Look for the word "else" in the data below, and copy every line that holds it.

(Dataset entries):

· · · · ·

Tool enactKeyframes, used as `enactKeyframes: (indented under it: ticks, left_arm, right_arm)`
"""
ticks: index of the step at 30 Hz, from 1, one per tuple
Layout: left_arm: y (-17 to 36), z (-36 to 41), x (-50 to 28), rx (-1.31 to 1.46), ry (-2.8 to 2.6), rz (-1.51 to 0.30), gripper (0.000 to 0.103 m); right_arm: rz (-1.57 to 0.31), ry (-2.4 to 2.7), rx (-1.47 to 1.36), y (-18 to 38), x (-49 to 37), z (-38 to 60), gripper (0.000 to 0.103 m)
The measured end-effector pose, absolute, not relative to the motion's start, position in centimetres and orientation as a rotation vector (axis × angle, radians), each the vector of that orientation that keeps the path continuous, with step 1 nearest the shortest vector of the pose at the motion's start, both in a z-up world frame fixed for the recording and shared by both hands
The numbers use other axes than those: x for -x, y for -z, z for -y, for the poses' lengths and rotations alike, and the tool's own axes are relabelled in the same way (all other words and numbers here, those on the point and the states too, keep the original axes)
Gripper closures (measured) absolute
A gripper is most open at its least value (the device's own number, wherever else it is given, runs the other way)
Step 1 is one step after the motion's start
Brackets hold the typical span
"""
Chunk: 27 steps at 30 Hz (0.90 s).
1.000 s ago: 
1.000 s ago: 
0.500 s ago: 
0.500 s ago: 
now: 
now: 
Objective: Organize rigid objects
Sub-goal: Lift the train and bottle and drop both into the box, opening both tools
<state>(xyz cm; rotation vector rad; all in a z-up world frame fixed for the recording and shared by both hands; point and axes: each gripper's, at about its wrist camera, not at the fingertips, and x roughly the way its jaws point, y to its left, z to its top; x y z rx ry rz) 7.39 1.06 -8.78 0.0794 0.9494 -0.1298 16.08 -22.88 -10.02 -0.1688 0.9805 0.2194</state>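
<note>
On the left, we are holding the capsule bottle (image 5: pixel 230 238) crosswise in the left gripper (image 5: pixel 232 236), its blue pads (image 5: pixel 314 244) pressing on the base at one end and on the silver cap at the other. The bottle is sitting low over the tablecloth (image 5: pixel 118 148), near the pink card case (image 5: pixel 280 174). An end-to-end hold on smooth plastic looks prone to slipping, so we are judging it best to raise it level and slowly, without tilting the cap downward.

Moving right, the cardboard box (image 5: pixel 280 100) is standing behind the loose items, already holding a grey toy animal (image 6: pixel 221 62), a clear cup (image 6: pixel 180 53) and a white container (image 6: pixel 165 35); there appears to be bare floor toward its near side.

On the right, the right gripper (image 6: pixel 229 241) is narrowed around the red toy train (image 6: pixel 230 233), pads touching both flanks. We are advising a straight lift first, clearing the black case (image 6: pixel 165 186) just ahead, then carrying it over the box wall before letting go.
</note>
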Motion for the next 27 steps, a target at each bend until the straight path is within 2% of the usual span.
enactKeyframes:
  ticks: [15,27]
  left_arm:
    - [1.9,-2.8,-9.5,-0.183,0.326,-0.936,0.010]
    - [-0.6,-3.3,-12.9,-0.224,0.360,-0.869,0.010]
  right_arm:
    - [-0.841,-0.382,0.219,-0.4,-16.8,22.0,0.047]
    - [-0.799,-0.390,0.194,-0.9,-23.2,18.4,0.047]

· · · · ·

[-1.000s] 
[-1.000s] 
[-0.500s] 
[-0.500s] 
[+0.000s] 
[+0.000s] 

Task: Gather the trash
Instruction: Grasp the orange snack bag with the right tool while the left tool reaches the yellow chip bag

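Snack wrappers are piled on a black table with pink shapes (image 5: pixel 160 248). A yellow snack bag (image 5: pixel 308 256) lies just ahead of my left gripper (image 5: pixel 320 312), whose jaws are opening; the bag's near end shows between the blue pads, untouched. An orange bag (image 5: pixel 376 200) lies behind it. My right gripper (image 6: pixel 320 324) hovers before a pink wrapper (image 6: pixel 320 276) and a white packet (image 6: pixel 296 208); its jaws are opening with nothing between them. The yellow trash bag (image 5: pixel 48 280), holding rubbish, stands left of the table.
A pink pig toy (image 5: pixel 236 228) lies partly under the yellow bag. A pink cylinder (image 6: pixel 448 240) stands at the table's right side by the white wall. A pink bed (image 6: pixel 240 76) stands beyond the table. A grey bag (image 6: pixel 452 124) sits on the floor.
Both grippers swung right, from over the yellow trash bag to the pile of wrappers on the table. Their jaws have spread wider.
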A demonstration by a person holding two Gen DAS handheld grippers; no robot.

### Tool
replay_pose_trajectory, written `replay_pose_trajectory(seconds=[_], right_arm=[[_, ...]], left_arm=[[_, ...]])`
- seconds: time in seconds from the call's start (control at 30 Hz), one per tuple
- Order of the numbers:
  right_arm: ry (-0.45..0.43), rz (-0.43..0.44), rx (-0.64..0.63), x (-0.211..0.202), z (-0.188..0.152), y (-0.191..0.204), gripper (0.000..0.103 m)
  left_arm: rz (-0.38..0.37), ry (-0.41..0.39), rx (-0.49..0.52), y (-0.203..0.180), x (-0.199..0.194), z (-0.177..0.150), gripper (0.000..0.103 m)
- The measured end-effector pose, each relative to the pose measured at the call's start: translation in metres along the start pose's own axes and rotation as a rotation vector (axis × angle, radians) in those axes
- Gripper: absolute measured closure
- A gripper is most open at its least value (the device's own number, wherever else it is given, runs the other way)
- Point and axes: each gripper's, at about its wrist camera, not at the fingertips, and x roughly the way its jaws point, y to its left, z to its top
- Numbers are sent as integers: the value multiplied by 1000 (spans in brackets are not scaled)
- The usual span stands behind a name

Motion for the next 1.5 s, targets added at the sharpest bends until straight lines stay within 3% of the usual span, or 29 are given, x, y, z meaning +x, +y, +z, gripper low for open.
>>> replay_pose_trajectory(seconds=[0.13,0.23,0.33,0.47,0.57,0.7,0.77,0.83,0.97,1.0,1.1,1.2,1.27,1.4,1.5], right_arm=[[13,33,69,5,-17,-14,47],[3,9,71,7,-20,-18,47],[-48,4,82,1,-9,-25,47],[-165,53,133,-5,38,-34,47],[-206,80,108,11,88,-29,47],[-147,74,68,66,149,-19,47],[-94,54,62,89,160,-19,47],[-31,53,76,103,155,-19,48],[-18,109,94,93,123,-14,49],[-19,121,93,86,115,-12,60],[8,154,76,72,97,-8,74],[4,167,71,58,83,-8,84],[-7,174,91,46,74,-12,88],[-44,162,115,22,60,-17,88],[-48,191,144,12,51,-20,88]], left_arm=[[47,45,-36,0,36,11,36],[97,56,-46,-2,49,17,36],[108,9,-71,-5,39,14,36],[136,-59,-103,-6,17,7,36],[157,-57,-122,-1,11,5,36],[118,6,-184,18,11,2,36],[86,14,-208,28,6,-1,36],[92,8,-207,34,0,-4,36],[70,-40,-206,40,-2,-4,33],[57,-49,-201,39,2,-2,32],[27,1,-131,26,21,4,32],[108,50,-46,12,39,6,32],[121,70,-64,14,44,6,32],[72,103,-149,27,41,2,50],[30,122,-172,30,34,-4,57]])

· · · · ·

(Answer space):
A gripper is most open at its least value (the device's own number, wherever else it is given, runs the other way)
- A gripper is most open at its least value (the device's own number, wherever else it is given, runs the other way)

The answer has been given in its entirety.